## Task description
Transcribe word for word the lines below from the line with "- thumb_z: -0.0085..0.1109" through the line with "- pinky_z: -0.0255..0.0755", ends included.

## Dataset extract
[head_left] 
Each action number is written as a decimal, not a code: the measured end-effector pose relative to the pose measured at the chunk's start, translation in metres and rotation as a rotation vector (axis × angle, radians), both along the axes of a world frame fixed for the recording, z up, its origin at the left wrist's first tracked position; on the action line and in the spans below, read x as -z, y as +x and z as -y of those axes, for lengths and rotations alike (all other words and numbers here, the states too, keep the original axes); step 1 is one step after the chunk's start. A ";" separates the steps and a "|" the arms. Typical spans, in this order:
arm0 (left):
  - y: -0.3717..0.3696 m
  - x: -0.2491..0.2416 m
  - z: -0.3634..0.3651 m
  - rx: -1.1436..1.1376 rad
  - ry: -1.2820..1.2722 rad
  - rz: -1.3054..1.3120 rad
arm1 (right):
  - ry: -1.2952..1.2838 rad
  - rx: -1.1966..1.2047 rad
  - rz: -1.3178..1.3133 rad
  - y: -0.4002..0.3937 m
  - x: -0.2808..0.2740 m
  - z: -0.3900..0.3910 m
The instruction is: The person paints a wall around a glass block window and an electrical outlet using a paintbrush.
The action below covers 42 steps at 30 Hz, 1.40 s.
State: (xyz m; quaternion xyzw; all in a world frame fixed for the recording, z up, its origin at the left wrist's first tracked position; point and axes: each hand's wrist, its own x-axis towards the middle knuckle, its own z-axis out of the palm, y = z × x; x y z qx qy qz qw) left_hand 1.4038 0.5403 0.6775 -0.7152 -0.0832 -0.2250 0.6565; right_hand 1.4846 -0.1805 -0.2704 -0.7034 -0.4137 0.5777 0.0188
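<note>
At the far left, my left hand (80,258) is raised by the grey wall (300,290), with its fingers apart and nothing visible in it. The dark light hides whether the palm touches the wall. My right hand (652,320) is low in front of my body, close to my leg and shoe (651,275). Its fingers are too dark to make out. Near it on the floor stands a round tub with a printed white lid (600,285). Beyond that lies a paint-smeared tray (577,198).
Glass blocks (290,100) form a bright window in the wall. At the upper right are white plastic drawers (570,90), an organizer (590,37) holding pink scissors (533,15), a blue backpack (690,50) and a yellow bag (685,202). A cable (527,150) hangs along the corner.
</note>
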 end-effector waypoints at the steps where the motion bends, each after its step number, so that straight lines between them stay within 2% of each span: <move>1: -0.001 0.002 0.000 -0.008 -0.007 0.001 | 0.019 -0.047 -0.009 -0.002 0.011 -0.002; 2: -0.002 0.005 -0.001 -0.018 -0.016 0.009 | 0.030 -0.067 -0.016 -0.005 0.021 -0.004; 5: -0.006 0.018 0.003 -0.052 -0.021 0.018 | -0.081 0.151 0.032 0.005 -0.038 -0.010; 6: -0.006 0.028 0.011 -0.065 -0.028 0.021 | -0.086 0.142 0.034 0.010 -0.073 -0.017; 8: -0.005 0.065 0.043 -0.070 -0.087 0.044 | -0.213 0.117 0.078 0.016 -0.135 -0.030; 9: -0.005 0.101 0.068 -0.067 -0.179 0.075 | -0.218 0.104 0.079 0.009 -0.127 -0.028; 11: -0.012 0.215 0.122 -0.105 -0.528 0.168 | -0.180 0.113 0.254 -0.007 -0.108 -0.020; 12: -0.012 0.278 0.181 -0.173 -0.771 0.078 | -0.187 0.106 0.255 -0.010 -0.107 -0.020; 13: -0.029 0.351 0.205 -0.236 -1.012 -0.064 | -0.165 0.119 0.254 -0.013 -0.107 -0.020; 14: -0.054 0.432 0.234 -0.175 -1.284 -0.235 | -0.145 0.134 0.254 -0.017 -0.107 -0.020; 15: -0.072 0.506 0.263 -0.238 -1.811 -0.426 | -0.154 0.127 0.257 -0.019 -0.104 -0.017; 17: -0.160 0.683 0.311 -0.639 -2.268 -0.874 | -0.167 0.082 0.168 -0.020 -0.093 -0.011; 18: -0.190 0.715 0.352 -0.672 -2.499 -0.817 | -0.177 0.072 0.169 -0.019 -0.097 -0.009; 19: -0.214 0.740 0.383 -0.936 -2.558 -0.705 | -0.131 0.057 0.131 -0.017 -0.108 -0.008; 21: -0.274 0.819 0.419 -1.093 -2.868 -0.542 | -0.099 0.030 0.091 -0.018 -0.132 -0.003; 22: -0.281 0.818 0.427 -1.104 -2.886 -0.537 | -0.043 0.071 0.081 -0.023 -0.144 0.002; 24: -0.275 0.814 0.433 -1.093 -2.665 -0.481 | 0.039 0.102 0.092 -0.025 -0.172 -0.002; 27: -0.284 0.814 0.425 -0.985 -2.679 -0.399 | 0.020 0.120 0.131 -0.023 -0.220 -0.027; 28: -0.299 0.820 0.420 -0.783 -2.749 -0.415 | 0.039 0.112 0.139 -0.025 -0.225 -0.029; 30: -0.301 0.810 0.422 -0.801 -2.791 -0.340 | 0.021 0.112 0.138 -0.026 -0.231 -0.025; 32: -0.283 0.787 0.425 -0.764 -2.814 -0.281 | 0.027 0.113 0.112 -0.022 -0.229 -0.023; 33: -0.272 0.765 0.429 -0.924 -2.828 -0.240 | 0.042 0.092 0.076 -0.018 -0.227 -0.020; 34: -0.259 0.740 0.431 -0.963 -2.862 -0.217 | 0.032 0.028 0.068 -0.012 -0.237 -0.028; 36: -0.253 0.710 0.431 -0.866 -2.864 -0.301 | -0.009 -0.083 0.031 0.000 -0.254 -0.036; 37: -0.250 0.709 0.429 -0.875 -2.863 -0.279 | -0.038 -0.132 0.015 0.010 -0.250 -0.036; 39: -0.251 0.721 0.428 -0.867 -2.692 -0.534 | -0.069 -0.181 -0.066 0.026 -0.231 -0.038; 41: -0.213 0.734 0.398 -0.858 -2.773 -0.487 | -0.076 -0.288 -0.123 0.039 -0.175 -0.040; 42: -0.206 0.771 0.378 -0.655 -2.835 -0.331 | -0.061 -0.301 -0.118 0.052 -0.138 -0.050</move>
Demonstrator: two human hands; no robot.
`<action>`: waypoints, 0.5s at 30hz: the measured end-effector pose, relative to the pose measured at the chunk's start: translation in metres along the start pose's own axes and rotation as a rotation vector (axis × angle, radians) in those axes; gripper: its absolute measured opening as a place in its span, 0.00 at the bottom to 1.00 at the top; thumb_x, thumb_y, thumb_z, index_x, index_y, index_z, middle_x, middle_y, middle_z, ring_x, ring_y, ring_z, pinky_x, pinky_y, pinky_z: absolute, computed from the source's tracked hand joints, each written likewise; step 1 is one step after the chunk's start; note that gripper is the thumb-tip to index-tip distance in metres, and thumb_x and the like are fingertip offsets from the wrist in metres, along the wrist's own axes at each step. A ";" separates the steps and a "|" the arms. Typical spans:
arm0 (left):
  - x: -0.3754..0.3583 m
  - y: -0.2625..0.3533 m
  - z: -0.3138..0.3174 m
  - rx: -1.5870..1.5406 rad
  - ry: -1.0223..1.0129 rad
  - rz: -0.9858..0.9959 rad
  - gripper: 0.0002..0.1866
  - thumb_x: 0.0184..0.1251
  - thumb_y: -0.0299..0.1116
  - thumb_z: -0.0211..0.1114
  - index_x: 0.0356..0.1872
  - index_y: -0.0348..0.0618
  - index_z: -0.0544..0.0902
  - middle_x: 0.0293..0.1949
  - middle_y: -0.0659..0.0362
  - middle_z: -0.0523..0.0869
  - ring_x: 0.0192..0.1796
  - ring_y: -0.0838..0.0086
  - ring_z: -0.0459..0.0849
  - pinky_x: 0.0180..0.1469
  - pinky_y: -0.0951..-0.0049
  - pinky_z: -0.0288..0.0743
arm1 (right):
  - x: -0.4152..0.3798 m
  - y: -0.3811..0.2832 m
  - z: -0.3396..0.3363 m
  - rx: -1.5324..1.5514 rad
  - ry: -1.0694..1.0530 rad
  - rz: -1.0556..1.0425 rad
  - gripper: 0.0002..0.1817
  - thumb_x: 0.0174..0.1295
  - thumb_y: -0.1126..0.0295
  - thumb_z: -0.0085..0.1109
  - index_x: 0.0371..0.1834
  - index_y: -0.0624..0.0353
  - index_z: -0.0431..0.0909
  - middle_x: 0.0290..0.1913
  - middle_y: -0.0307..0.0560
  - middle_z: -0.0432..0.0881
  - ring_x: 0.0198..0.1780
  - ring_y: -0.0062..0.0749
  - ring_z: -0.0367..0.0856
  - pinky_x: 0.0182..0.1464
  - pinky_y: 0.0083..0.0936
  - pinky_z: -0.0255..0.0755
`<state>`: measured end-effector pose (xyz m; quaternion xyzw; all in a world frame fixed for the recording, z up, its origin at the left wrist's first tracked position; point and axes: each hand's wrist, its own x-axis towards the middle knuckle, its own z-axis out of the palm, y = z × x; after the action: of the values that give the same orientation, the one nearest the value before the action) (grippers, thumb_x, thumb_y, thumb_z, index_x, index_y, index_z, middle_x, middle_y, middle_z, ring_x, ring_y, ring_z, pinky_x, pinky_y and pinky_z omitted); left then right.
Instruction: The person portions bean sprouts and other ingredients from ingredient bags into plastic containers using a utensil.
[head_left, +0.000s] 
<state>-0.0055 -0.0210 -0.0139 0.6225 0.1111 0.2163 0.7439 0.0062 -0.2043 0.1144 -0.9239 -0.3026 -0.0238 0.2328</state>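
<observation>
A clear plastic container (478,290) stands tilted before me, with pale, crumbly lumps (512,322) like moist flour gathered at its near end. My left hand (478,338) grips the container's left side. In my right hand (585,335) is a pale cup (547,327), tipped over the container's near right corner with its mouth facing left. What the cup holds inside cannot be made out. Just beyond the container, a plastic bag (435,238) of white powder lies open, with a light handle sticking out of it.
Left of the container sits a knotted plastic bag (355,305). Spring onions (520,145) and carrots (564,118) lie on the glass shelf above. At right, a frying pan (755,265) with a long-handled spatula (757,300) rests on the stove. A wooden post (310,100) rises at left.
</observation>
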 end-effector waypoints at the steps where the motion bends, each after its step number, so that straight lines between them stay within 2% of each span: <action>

## Your solution
  - thumb_z: -0.0085..0.1109
  - index_x: 0.0371..0.1834
  - index_y: -0.0624..0.0353
  - index_z: -0.0431..0.0909
  - middle_x: 0.0290..0.1913
  - middle_y: -0.0307..0.0560
  - middle_z: -0.0432..0.0881
  - ring_x: 0.0198..0.1780
  - ring_y: -0.0062..0.0749
  - ring_z: -0.0367..0.0856
  - pinky_x: 0.0182..0.1464
  - pinky_y: 0.0083..0.0936
  - pinky_z: -0.0255..0.0755

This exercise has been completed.